ACTION ITEM: From top to bottom, restate the entries below word for word.

Data records:
------------
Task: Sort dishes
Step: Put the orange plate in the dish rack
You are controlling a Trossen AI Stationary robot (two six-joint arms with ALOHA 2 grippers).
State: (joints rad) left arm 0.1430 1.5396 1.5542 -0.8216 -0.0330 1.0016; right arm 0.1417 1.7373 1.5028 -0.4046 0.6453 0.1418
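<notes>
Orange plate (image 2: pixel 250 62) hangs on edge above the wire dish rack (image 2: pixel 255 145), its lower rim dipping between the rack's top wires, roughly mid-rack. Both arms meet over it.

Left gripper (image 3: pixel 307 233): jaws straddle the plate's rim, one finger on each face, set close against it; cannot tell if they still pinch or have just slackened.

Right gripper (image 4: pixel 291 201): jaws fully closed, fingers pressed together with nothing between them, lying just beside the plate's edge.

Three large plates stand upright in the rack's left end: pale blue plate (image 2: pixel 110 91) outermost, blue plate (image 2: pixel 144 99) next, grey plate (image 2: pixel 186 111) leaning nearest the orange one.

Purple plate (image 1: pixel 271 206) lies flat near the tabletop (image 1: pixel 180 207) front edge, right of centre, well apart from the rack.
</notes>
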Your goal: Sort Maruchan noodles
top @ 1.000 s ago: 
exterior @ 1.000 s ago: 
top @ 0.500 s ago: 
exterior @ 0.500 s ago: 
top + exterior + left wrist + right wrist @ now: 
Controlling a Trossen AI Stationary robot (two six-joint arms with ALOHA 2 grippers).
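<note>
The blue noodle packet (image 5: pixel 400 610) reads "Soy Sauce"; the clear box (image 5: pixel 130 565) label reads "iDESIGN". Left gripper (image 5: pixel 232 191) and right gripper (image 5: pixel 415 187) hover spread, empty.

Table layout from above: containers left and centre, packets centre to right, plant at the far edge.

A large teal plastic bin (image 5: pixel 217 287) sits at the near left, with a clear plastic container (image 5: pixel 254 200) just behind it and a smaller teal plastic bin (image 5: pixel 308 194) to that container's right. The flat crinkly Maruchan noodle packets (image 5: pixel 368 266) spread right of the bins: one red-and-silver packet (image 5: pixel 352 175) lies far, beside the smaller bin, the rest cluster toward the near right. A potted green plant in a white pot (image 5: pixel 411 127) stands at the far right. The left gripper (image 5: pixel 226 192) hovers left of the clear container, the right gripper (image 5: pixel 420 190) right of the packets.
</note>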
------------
SOLUTION BELOW:
Task: Sort dishes
Step: Put the orange plate in the dish rack
You are controlling a Trossen AI Stationary robot (two six-joint arms with ALOHA 2 grippers).
State: (joints rad) left arm 0.1430 1.5396 1.5542 -0.8216 -0.0330 1.0016; right arm 0.1417 1.7373 1.5028 -0.4046 0.6453 0.1418
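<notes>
Orange plate (image 2: pixel 250 62) hangs on edge above the wire dish rack (image 2: pixel 255 145), its lower rim dipping between the rack's top wires, roughly mid-rack. Both arms meet over it.

Left gripper (image 3: pixel 307 233): jaws straddle the plate's rim, one finger on each face, set close against it; cannot tell if they still pinch or have just slackened.

Right gripper (image 4: pixel 291 201): jaws fully closed, fingers pressed together with nothing between them, lying just beside the plate's edge.

Three large plates stand upright in the rack's left end: pale blue plate (image 2: pixel 110 91) outermost, blue plate (image 2: pixel 144 99) next, grey plate (image 2: pixel 186 111) leaning nearest the orange one.

Purple plate (image 1: pixel 271 206) lies flat near the tabletop (image 1: pixel 180 207) front edge, right of centre, well apart from the rack.
</notes>
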Your goal: Sort Maruchan noodles
top @ 1.000 s ago: 
exterior @ 1.000 s ago: 
top @ 0.500 s ago: 
exterior @ 0.500 s ago: 
top + exterior + left wrist + right wrist @ now: 
Controlling a Trossen AI Stationary robot (two six-joint arms with ALOHA 2 grippers).
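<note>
The blue noodle packet (image 5: pixel 400 610) reads "Soy Sauce"; the clear box (image 5: pixel 130 565) label reads "iDESIGN". Left gripper (image 5: pixel 232 191) and right gripper (image 5: pixel 415 187) hover spread, empty.

Table layout from above: containers left and centre, packets centre to right, plant at the far edge.

A large teal plastic bin (image 5: pixel 217 287) sits at the near left, with a clear plastic container (image 5: pixel 254 200) just behind it and a smaller teal plastic bin (image 5: pixel 308 194) to that container's right. The flat crinkly Maruchan noodle packets (image 5: pixel 368 266) spread right of the bins: one red-and-silver packet (image 5: pixel 352 175) lies far, beside the smaller bin, the rest cluster toward the near right. A potted green plant in a white pot (image 5: pixel 411 127) stands at the far right. The left gripper (image 5: pixel 226 192) hovers left of the clear container, the right gripper (image 5: pixel 420 190) right of the packets.
</note>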

This output is complete.